Work instructions » Until the last line is reached, keep transcribing the material exactly.

Supplied information »
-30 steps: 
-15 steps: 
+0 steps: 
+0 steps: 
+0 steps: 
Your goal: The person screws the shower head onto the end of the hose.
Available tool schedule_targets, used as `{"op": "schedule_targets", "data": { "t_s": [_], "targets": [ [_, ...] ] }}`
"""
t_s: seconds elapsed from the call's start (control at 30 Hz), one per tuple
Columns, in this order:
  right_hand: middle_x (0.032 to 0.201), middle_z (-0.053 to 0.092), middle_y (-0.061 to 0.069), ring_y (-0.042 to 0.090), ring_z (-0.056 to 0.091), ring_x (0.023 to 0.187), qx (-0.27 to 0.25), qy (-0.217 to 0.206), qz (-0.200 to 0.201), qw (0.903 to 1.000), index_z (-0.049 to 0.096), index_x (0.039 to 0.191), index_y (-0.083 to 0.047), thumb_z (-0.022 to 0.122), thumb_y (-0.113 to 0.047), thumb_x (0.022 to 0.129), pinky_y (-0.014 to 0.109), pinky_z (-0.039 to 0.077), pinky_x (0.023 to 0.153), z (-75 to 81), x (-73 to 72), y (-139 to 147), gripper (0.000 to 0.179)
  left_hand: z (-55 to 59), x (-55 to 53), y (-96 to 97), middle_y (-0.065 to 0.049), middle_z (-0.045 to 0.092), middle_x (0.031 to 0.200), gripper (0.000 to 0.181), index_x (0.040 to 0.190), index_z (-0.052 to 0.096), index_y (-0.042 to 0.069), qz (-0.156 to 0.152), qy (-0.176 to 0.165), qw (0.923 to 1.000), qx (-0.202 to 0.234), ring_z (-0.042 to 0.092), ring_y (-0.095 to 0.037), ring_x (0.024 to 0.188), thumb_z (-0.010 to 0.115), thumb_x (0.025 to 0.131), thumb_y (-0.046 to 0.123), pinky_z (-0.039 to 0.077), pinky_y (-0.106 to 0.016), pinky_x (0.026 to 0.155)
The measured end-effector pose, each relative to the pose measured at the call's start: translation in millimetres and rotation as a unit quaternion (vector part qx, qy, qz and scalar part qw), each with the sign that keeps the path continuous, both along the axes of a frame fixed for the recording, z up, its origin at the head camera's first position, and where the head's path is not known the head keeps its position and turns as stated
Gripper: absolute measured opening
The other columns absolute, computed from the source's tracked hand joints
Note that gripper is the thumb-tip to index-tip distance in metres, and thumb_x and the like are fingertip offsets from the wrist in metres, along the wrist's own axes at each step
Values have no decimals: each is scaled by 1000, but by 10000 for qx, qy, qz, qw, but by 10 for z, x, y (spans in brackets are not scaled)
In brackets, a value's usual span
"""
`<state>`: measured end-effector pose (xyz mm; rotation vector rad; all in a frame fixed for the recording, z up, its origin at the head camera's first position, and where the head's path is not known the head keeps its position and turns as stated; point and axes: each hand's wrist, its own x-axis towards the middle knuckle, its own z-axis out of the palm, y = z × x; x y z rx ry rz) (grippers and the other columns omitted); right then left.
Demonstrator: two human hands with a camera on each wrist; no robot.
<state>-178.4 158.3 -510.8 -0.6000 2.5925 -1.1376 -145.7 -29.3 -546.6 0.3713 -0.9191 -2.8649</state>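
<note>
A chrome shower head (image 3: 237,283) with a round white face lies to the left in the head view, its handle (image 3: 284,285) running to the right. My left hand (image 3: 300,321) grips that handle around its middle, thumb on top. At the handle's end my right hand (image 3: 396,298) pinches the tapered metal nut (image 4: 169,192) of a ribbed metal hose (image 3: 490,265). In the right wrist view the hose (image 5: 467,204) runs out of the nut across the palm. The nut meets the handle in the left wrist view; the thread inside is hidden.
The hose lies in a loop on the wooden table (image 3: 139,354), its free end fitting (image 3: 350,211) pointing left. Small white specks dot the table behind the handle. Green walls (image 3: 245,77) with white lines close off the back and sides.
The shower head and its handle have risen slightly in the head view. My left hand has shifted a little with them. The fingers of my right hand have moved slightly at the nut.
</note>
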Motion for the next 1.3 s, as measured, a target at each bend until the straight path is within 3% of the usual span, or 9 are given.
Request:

Written solution »
-30 steps: 
-15 steps: 
+0 steps: 
+0 steps: 
+0 steps: 
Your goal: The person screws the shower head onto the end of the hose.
Available tool schedule_targets, used as `{"op": "schedule_targets", "data": { "t_s": [_], "targets": [ [_, ...] ] }}`
"""
t_s: seconds elapsed from the call's start (control at 30 Hz), one per tuple
Columns, in this order:
  right_hand: middle_x (0.032 to 0.201), middle_z (-0.053 to 0.092), middle_y (-0.061 to 0.069), ring_y (-0.042 to 0.090), ring_z (-0.056 to 0.091), ring_x (0.023 to 0.187), qx (-0.27 to 0.25), qy (-0.217 to 0.206), qz (-0.200 to 0.201), qw (0.903 to 1.000), index_z (-0.049 to 0.096), index_x (0.039 to 0.191), index_y (-0.083 to 0.047), thumb_z (-0.022 to 0.122), thumb_y (-0.113 to 0.047), thumb_x (0.022 to 0.129), pinky_y (-0.014 to 0.109), pinky_z (-0.039 to 0.077), pinky_x (0.023 to 0.153), z (-75 to 81), x (-73 to 72), y (-139 to 147), gripper (0.000 to 0.179)
  left_hand: z (-55 to 59), x (-55 to 53), y (-96 to 97), middle_y (-0.065 to 0.049), middle_z (-0.045 to 0.092), middle_x (0.031 to 0.200), gripper (0.000 to 0.181), index_x (0.040 to 0.190), index_z (-0.052 to 0.096), index_y (-0.042 to 0.069), qz (-0.156 to 0.152), qy (-0.176 to 0.165), qw (0.923 to 1.000), qx (-0.202 to 0.234), ring_z (-0.042 to 0.092), ring_y (-0.095 to 0.037), ring_x (0.024 to 0.188), thumb_z (-0.010 to 0.115), thumb_x (0.025 to 0.131), thumb_y (-0.046 to 0.123), pinky_z (-0.039 to 0.077), pinky_y (-0.106 to 0.016), pinky_x (0.026 to 0.155)
The measured end-effector pose, each relative to the pose measured at the call's start: translation in millimetres and rotation as a unit quaternion (vector part qx, qy, qz and scalar part qw), each with the sign that keeps the path continuous, both along the axes of a frame fixed for the recording, z up, its origin at the head camera's first position, and where the head's path is not known the head keeps its position and turns as stated
Gripper: absolute measured opening
The other columns absolute, computed from the source's tracked hand joints
Note that gripper is the thumb-tip to index-tip distance in metres, and thumb_x and the like are fingertip offsets from the wrist in metres, along the wrist's own axes at each step
Values have no decimals: each is scaled by 1000, but by 10000 for qx, qy, qz, qw, but by 10 for z, x, y (spans in brackets are not scaled)
In brackets, a value's usual span
"""
`<state>`: measured end-effector pose (xyz mm; rotation vector rad; all in a frame fixed for the recording, z up, its origin at the head camera's first position, and where the head's path is not known the head keeps its position and turns as stated; point and axes: each hand's wrist, its own x-axis towards the middle knuckle, its own z-axis out of the palm, y = z × x; x y z rx ry rz) (grippers and the other columns omitted); right then left.
Demonstrator: two human hands with a camera on each wrist; no robot.
<state>-178.4 158.3 -510.8 -0.6000 2.5925 -1.1376 -145.7 -29.3 -546.6 0.3713 -0.9191 -2.8649</state>
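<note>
A chrome shower head (image 3: 237,283) with a round white face lies to the left in the head view, its handle (image 3: 284,285) running to the right. My left hand (image 3: 300,321) grips that handle around its middle, thumb on top. At the handle's end my right hand (image 3: 396,298) pinches the tapered metal nut (image 4: 169,192) of a ribbed metal hose (image 3: 490,265). In the right wrist view the hose (image 5: 467,204) runs out of the nut across the palm. The nut meets the handle in the left wrist view; the thread inside is hidden.
The hose lies in a loop on the wooden table (image 3: 139,354), its free end fitting (image 3: 350,211) pointing left. Small white specks dot the table behind the handle. Green walls (image 3: 245,77) with white lines close off the back and sides.
The shower head and its handle have risen slightly in the head view. My left hand has shifted a little with them. The fingers of my right hand have moved slightly at the nut.
</note>
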Motion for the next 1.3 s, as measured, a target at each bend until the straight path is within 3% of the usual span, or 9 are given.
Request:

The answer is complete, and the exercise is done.